The listing below is to be reproduced in full, exactly as given.

********************

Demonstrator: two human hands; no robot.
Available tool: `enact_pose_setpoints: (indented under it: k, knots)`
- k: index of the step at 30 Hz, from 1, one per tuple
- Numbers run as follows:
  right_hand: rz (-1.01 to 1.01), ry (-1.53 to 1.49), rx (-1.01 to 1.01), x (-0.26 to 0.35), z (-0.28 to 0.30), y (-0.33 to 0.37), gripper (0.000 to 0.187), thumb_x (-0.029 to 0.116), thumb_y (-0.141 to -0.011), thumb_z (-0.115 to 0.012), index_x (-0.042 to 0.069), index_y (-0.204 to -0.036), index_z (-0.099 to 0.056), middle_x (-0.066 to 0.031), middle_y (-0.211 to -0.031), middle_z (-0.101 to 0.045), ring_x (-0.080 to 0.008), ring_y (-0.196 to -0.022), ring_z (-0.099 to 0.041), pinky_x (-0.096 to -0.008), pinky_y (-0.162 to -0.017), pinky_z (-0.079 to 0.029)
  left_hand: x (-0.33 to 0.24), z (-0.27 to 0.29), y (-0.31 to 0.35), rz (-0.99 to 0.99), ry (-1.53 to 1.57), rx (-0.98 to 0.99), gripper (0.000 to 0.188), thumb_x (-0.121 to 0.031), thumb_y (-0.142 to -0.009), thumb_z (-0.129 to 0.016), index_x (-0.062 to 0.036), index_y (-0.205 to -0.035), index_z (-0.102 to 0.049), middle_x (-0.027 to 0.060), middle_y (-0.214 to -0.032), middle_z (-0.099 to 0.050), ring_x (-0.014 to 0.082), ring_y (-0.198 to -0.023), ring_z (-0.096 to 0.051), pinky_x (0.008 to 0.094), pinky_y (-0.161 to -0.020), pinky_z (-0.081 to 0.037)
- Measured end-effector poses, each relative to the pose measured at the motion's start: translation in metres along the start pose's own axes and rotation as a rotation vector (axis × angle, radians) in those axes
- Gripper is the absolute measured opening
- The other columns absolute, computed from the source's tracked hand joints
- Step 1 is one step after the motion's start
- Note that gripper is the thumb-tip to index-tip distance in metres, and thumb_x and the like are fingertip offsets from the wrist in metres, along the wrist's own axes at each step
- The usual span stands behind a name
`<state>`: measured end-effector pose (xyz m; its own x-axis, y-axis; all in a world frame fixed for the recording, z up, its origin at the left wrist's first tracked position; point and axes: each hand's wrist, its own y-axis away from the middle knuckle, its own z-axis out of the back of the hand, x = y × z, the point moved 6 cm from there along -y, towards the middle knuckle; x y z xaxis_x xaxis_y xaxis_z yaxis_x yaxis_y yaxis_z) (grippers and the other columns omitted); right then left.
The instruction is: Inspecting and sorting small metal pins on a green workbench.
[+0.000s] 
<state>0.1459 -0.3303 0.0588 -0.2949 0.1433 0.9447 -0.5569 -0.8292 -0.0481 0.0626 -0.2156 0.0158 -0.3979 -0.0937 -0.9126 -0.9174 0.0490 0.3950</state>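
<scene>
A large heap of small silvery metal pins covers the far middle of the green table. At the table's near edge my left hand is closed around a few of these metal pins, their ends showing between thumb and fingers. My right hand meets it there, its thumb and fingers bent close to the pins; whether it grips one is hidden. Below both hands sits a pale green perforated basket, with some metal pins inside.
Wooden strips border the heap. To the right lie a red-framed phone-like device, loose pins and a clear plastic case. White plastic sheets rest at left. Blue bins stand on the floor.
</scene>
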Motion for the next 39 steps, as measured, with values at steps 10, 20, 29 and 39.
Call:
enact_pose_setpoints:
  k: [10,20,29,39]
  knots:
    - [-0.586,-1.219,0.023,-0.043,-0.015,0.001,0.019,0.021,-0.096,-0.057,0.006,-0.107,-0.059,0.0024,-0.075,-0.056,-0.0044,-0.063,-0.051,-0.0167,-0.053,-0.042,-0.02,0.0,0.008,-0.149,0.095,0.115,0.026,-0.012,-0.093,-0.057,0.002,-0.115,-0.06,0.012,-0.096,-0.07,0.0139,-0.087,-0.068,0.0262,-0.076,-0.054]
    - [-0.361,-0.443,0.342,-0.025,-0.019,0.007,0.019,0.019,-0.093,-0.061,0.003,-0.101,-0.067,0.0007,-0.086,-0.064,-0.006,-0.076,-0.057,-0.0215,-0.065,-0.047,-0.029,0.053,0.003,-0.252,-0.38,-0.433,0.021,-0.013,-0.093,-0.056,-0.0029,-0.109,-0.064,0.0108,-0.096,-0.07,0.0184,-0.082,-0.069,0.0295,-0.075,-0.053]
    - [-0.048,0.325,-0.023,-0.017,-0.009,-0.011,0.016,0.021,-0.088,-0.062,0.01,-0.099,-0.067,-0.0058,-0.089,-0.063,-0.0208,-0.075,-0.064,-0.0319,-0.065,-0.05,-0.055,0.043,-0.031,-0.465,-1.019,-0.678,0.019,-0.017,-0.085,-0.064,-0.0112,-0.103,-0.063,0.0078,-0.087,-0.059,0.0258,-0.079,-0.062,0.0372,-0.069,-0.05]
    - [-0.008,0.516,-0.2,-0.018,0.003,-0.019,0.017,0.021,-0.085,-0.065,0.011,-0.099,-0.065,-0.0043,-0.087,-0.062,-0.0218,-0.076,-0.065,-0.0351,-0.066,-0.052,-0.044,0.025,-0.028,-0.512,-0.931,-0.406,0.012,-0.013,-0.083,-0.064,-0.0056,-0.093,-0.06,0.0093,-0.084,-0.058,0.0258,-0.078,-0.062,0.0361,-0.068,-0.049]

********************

COMPLETED TASK >>
Demonstrator: two human hands; no robot.
Available tool: `enact_pose_setpoints: (indented under it: k, knots)`
- k: index of the step at 30 Hz, from 1, one per tuple
- Numbers run as follows:
  right_hand: rz (-1.01 to 1.01), ry (-1.53 to 1.49), rx (-1.01 to 1.01), x (-0.26 to 0.35), z (-0.28 to 0.30), y (-0.33 to 0.37), gripper (0.000 to 0.187), thumb_x (-0.029 to 0.116), thumb_y (-0.141 to -0.011), thumb_z (-0.115 to 0.012), index_x (-0.042 to 0.069), index_y (-0.204 to -0.036), index_z (-0.099 to 0.056), middle_x (-0.066 to 0.031), middle_y (-0.211 to -0.031), middle_z (-0.101 to 0.045), ring_x (-0.080 to 0.008), ring_y (-0.196 to -0.022), ring_z (-0.099 to 0.041), pinky_x (-0.096 to -0.008), pinky_y (-0.162 to -0.017), pinky_z (-0.079 to 0.029)
  left_hand: x (-0.33 to 0.24), z (-0.27 to 0.29), y (-0.31 to 0.35), rz (-0.99 to 0.99), ry (-1.53 to 1.57), rx (-0.98 to 0.99), gripper (0.000 to 0.188), thumb_x (-0.121 to 0.031), thumb_y (-0.142 to -0.009), thumb_z (-0.129 to 0.016), index_x (-0.062 to 0.036), index_y (-0.205 to -0.035), index_z (-0.102 to 0.049), middle_x (-0.027 to 0.060), middle_y (-0.214 to -0.032), middle_z (-0.099 to 0.050), ring_x (-0.014 to 0.082), ring_y (-0.198 to -0.023), ring_z (-0.096 to 0.051), pinky_x (0.008 to 0.094), pinky_y (-0.161 to -0.020), pinky_z (-0.081 to 0.037)
- Measured end-effector poses, each relative to the pose measured at the motion's start: translation in metres along the start pose's own axes and rotation as a rotation vector (axis × angle, radians) in those axes
- Gripper is the absolute measured opening
- The other columns absolute, computed from the source's tracked hand joints
- Step 1 is one step after the motion's start
- Note that gripper is the thumb-tip to index-tip distance in metres, and thumb_x and the like are fingertip offsets from the wrist in metres, along the wrist's own axes at each step
- The usual span stands behind a name
`<state>`: measured end-effector pose (xyz m; its own x-axis, y-axis; all in a world frame fixed for the recording, z up, its origin at the left wrist's first tracked position; point and axes: each hand's wrist, its own y-axis away from the middle knuckle, its own z-axis out of the back of the hand, x = y × z, the point moved 6 cm from there along -y, towards the middle knuckle; x y z xaxis_x xaxis_y xaxis_z yaxis_x yaxis_y yaxis_z) (grippers and the other columns omitted); right then left.
The instruction is: Inspecting and sorting small metal pins on a green workbench.
[+0.000s] 
<state>0.1459 -0.3303 0.0588 -0.2949 0.1433 0.9447 -0.5569 -0.8292 -0.0481 0.0626 -0.2156 0.0158 -0.3979 -0.0937 -0.9126 -0.9174 0.0490 0.3950</state>
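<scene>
A large heap of small silvery metal pins covers the far middle of the green table. At the table's near edge my left hand is closed around a few of these metal pins, their ends showing between thumb and fingers. My right hand meets it there, its thumb and fingers bent close to the pins; whether it grips one is hidden. Below both hands sits a pale green perforated basket, with some metal pins inside.
Wooden strips border the heap. To the right lie a red-framed phone-like device, loose pins and a clear plastic case. White plastic sheets rest at left. Blue bins stand on the floor.
</scene>
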Motion for the next 39 steps, as measured, with values at steps 10, 20, 29 and 39.
Call:
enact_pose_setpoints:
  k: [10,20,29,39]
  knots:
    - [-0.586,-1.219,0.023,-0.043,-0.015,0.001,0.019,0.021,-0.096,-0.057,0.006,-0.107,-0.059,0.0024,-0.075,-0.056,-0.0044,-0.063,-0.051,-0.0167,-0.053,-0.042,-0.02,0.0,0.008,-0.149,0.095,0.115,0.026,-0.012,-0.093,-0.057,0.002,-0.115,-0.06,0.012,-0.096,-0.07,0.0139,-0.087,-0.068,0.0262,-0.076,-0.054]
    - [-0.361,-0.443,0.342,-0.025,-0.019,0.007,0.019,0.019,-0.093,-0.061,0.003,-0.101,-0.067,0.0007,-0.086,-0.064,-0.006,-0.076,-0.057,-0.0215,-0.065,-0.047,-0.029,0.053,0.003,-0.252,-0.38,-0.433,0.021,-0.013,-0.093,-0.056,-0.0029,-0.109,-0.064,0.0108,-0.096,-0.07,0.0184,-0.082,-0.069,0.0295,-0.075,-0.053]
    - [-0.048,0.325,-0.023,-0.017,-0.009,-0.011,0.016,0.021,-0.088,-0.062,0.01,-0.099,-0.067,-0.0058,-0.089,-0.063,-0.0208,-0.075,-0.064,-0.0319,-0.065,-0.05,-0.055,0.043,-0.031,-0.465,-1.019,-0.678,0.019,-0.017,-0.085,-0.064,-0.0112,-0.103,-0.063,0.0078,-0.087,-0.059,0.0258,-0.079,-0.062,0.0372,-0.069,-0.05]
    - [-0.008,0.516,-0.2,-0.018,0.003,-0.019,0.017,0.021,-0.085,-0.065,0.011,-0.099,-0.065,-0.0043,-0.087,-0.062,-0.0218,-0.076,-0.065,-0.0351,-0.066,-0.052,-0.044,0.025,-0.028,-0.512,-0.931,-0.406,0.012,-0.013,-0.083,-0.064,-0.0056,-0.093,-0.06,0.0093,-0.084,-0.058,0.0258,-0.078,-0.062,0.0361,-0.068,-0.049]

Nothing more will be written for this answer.